The older I got, the whiter my schools became. The desire to align more closely with the West would continue into my teenage years and see me flung miles away from home with a mandate to succeed.

On high heat, drizzle a portion of high expectations on the dough till it is fully coated:

 I anxiously fidgeted with my eraser, struggling to remember the spelling of “determined.” Tears welled in my eyes, and my chest tightened as our teacher called out the next word on the spelling test. Spelling was my weakest subject; somehow, I had forgotten to study for this week’s test. 

After recess, a swarm of overstimulated 4th graders filled our classroom as the bell rang. Our usually pleasant teacher demanded silence and began handing back our spelling books. I could sense the impending disappointment in the air. "This was the worst spelling test this class has ever had, and no one will be going to recess tomorrow. We will use that time to go over the words you missed." My classmates' collective sigh echoed through the room. 

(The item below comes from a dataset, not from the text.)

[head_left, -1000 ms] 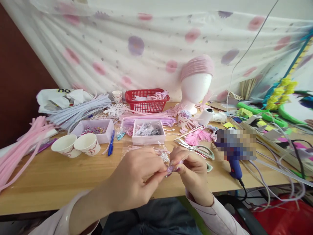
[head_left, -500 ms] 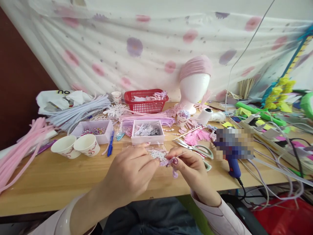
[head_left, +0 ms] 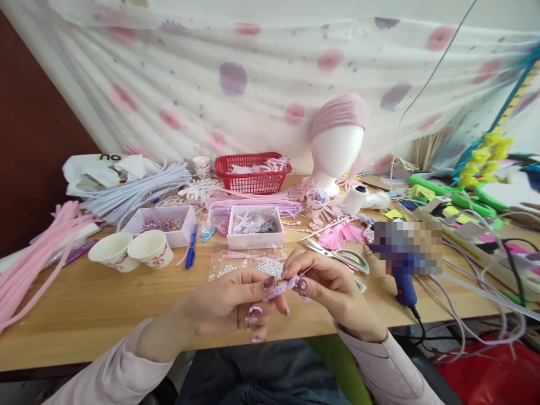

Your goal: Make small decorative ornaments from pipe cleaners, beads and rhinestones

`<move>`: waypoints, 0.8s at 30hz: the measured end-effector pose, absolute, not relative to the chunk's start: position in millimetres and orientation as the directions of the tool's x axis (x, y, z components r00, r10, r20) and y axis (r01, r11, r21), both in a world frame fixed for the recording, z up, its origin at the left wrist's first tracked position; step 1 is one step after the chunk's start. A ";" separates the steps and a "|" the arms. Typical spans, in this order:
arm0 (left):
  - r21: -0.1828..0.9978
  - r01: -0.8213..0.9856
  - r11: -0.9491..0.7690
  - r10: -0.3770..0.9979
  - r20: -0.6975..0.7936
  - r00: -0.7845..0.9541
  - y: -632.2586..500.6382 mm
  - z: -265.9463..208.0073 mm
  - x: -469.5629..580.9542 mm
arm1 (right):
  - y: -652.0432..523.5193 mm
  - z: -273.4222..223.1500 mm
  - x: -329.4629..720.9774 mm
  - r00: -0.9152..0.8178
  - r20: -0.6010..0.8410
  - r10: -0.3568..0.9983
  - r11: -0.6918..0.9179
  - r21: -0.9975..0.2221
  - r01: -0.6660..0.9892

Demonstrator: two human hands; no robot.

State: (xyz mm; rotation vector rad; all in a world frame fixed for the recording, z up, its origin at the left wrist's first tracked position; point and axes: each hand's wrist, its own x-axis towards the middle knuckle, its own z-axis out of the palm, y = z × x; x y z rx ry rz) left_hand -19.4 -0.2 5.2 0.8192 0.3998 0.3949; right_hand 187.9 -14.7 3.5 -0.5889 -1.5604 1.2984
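Between my hands is a small lilac fuzzy strip (head_left: 280,288), bent and looking like pipe cleaner. My left hand (head_left: 230,295) pinches its left end between thumb and fingers, the other fingers curled below. My right hand (head_left: 333,287) pinches the right end. A thin pale wire or stem (head_left: 307,269) sticks up from the right fingertips; its far end is too fine to make out. Just behind the hands lies a clear bag with white pearl beads (head_left: 270,268). Scissors with pale green handles (head_left: 356,260) rest beyond my right hand, partly hidden by it.
Paper cups (head_left: 149,250), a blue pen (head_left: 191,247) and white boxes of beads (head_left: 255,239) stand behind and left. A red basket (head_left: 253,183) and foam head (head_left: 335,152) are at the back. A glue gun (head_left: 404,289) and cables lie right.
My left hand has turned over and drawn down from above the bead bag, and now pinches the lilac strip. My right hand stays nearly in place, still holding it.
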 end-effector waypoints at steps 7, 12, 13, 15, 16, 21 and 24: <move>0.900 -0.100 0.425 0.543 -0.165 0.824 1.8 2.5 -24.0 | -9.7 -4.9 181.6 -0.400 0.287 0.870 0.209 -0.951 -0.229; 0.986 -0.063 0.152 0.678 -0.058 0.733 1.1 2.6 -24.2 | -7.9 -4.4 171.0 -0.289 0.344 0.893 0.292 -0.933 -0.208; 0.991 -0.061 0.122 0.702 -0.043 0.711 0.2 3.2 -23.7 | -8.6 -4.6 169.5 -0.261 0.376 0.889 0.342 -0.925 -0.167; 0.996 -0.064 0.067 0.750 -0.008 0.661 -2.1 4.8 -22.0 | -11.1 -5.0 167.4 -0.214 0.461 0.861 0.463 -0.885 -0.045; 0.997 -0.066 0.036 0.775 0.014 0.631 -3.4 5.7 -21.0 | -12.9 -5.2 166.5 -0.203 0.502 0.841 0.516 -0.856 0.024; 0.996 -0.062 -0.065 0.861 0.087 0.501 -7.3 5.8 -17.3 | -22.0 -4.8 163.4 -0.189 0.648 0.738 0.673 -0.685 0.278; 0.996 -0.079 -0.043 0.889 0.074 0.451 -6.9 4.0 -18.4 | -24.0 -4.8 164.5 -0.216 0.671 0.709 0.703 -0.646 0.298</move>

Then, my teacher whispered sternly, "Kamsy, please follow me to the Veranda." My heart sank as I nervously approached the classroom door, recognizing the disappointment in my teacher's eyes. It sent a sharp pang through my body, deflating me till I shriveled into a frightened child. Avoiding my teachers' and parents' disappointment had become my relentless pursuit, so when it unexpectedly arrived, I felt utterly defeated. "This is very unlike you, Kamsy, a two out of twelve; what happened?" I gulped, unable to answer, and looked away in shame. "Even if others get these scores, I certainly don't expect this from you."

You want to fully integrate the child’s identity and accomplishments. Use a portion of exceptionalism as a garnish on your perfectly baked child:

 In 5th grade, I devoted most of my after-school hours to writing an autobiographical children’s novel. My mother assumed the role of editor, and together, we crafted what we believed to be a masterful literary piece.

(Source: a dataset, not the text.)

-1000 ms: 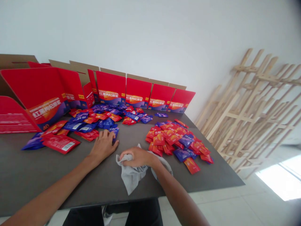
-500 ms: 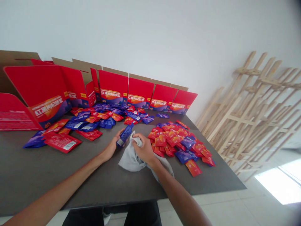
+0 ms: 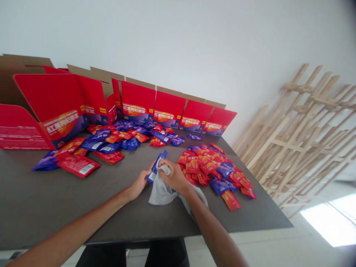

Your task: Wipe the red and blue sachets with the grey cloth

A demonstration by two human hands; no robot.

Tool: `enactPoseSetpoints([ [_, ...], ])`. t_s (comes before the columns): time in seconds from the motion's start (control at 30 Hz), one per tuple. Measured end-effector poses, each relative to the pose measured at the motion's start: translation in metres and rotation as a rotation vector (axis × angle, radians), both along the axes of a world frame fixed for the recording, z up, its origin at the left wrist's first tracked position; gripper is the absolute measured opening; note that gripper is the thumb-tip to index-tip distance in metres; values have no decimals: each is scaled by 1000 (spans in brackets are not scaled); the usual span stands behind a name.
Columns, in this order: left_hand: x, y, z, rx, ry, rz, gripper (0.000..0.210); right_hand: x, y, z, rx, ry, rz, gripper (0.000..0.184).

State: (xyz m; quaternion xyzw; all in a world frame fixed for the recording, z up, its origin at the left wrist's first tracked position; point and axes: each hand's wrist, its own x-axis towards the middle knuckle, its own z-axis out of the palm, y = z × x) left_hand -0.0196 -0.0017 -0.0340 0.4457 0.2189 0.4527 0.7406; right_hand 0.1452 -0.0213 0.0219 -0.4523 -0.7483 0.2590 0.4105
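A blue pouch (image 3: 152,175) is gripped along its left side by my left hand (image 3: 139,184), above the dark table. My right hand (image 3: 174,177) bunches a light grey cloth (image 3: 162,192) and holds it against the pouch's face, covering part of it. The cloth's loose end hangs down to the table and runs under my right forearm. Close by on the right lies a heap of red and blue pouches (image 3: 207,163). Farther back on the left spreads another pile of red and blue pouches (image 3: 116,137).
Open red cartons (image 3: 139,94) with brown inner flaps stand in a row along the wall, the nearest at the left (image 3: 50,100). The grey table (image 3: 119,218) ends in a corner at the right. Beyond it, wooden racks (image 3: 289,137) lean by the wall.
The cloth in my right hand has come onto the blue pouch, which it was beside before. Both hands sit slightly farther right and lower, and the view has shifted a little.
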Motion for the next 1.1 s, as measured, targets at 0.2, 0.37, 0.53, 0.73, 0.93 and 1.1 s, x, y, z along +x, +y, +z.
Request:
enactPoseSetpoints([
  [0.2, 2, 3, 6, -23, -56, 64, 60, -7, -7, -2, -4, -62, 203, 13],
  [0.37, 1, 1, -9, 1, -27, -55, 61, 2, 7, -5, 85, 173, -264, 15],
  [0.53, 2, 2, -7, 1, -27, -24, 59, 3, 6, -5, 74, 125, -128, 14],
  [0.73, 1, 5, 10, -71, -67, 121, 45, -7, -6, -7, -36, -114, 326, 15],
  [0.93, 3, 1, 9, -46, -85, 53, 52, -1, 8, -12, 38, 63, -178, 14],
  [1.1, 3, 1, 7, -50, -70, 31, 54, 1, 10, -14, 15, 65, -183, 15],
])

On the day of my book launch, students from schools across the city applauded as I approached a high table. A school board member, our head teacher, the wife of a state governor, and a published author sat waiting for me. All these people had gathered here for me, yet I felt like a pawn in someone else's story. I took my place at the high table, attempting to ease the tension in the room with a joke aimed at the audience. I was uncertain whether I was easing their tension or my own. Throughout the day, I was passed around by photographers, teachers, parents, and journalists, repeatedly asked to smile or explain the inspiration behind my book. Each time, I responded with a well-rehearsed answer that my mother and I had practiced for hours the night before.

What started as a fun passion project, where I spent hours on colorful illustrations, quickly morphed into a nerve-wracking ordeal involving weeks of press rounds at radio stations to promote my book. I began to fall out of love with creativity. Talent show performances and hobbies became less about personal triumph and more about an expectation lumped in with the rest of my academic achievements. Anything I created became an accomplishment to distinguish myself from my peers and build a strong portfolio for future Ivy League colleges.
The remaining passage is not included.